Devant l’Hôtellerie de la Poste, engoncés dans leurs costumes neufs, les bras ballans, des mousses se tiennent en permanence sous la pluie. Les premiers arrivés au Vieux-Bourg, ils s’en iront aussi les derniers. Pour le moment, malgré l’enfantine jactance de leurs foulards ponceau, ces pauvres petits ne semblent pas très rassurés. Dès qu’un capitaine fait mine d’approcher, on les voit qui se précipitent. Mais les capitaines ont d’autres soucis en tête : des mousses, m’explique mon cicérone, ou en trouve tant qu’on veut : ce sont les patrons et les avants de doris qui regimbent à l’appel.
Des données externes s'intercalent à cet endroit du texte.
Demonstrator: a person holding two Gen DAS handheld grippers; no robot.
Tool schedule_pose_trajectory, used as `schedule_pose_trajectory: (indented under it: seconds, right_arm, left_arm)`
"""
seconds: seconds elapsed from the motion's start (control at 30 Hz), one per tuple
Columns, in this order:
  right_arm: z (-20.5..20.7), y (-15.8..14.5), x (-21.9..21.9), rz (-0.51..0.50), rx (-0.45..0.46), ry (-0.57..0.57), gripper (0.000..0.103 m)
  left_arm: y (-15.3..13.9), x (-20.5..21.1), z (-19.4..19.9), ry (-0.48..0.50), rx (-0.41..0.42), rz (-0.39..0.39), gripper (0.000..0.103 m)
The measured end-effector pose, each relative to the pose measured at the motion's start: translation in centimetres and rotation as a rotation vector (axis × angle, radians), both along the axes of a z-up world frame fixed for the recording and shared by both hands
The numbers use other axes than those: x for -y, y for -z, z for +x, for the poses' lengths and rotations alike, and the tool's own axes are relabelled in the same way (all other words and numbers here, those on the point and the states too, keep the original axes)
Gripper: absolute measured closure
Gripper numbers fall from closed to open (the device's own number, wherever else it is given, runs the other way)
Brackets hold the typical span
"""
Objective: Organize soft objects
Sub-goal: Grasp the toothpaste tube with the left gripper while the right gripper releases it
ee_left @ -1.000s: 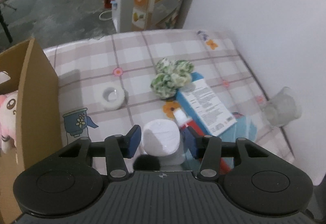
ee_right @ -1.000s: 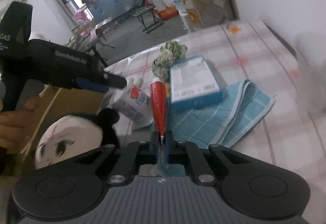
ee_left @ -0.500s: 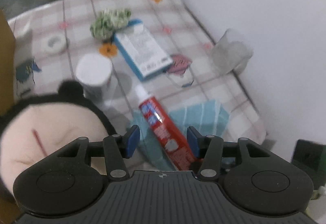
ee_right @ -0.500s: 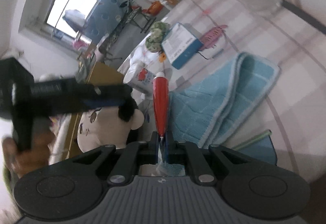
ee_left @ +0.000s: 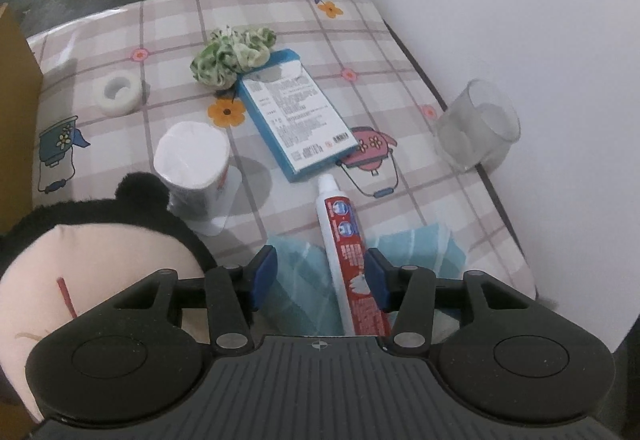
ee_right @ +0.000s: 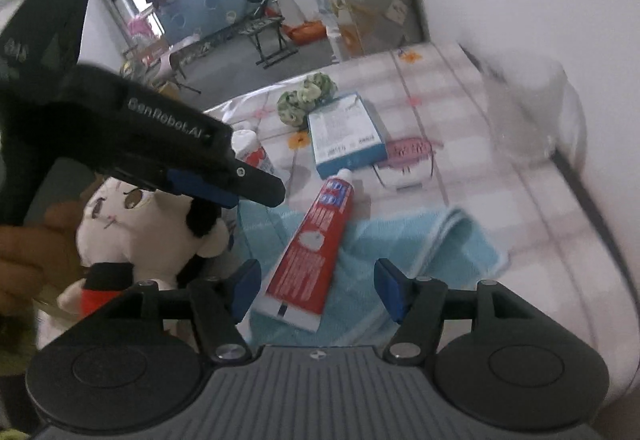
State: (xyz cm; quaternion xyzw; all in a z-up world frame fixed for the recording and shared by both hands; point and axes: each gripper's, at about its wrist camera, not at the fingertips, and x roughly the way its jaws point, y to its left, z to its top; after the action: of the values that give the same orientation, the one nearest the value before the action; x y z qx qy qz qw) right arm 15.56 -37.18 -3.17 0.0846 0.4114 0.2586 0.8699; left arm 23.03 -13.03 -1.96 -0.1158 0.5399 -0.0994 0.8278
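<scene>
A red-and-white toothpaste tube (ee_right: 316, 240) lies slantwise on a folded blue towel (ee_right: 420, 248). My right gripper (ee_right: 318, 286) is over the tube's flat end with its jaws opening, and neither pad touches the tube. My left gripper (ee_left: 320, 274) hangs partly open above the same tube (ee_left: 344, 236) and towel (ee_left: 416, 252), gripping nothing. In the right wrist view the left gripper (ee_right: 260, 191) reaches in from the left. A plush doll (ee_left: 88, 268) with a pale face and black hair lies left of the towel. A green scrunchie (ee_left: 232, 53) sits farther back.
On the checked tablecloth are a blue box (ee_left: 296, 119), a white cylindrical container (ee_left: 192, 159), a tape roll (ee_left: 118, 93) and a clear glass (ee_left: 478, 127) by the white wall. A cardboard box (ee_left: 16, 87) stands at the left edge. A hand (ee_right: 28, 240) holds the left gripper.
The right gripper was shut on the toothpaste tube's flat end; its jaws have sprung apart and the tube now lies on the towel. The left gripper moved from the white container to above the towel.
</scene>
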Motion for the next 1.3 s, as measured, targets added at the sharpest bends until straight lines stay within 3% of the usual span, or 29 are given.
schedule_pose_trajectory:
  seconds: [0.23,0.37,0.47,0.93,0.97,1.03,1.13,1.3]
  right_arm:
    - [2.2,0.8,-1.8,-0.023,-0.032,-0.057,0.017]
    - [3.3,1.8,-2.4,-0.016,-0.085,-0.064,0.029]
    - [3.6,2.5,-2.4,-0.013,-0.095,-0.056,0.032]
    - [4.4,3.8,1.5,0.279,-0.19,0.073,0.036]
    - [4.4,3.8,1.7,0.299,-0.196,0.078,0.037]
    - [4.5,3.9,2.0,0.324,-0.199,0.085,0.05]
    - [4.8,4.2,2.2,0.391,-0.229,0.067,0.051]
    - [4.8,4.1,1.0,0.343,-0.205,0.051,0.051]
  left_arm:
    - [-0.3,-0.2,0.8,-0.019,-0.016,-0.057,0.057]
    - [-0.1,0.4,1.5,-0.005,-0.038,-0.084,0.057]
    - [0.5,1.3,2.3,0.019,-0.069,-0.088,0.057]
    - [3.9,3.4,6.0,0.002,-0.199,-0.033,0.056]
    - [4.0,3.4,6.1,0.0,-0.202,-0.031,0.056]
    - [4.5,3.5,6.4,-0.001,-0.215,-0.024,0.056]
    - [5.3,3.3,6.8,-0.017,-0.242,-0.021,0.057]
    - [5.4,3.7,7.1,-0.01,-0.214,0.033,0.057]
Le fait est qu’on n’en aperçoit guère pour l’instant. Une boue noire, fétide, transforme les routes en marécages : mon compagnon parlait d’or tout à l’heure, et il n’est que trop vrai que des bottes, même d’égouttiers, ne sont point céans un vain luxe. De temps à autre, un maigre rayon de soleil filtre entre les nuées qui pèsent sur le paysage ; la pluie cesse, mais pour reprendre presque aussitôt. Je commence à me morfondre… Attention ! Voici nos gens. Ils nous ont vus, mais ils n’ont eu garde de s’arrêter. Ils poussent droit aux auberges où ils savent que les capitaines, tôt ou tard, les iront relancer. Mon compagnon en happe un au passage.

— Tu n’es pas engagé, Jean-Louis ?

— Bast ! J’ons ben le temps.

— Farceur ! Si tu n’étais pas engagé, ce n’est pas un bout de causette entre deux mics qui te ferait si peur que ça.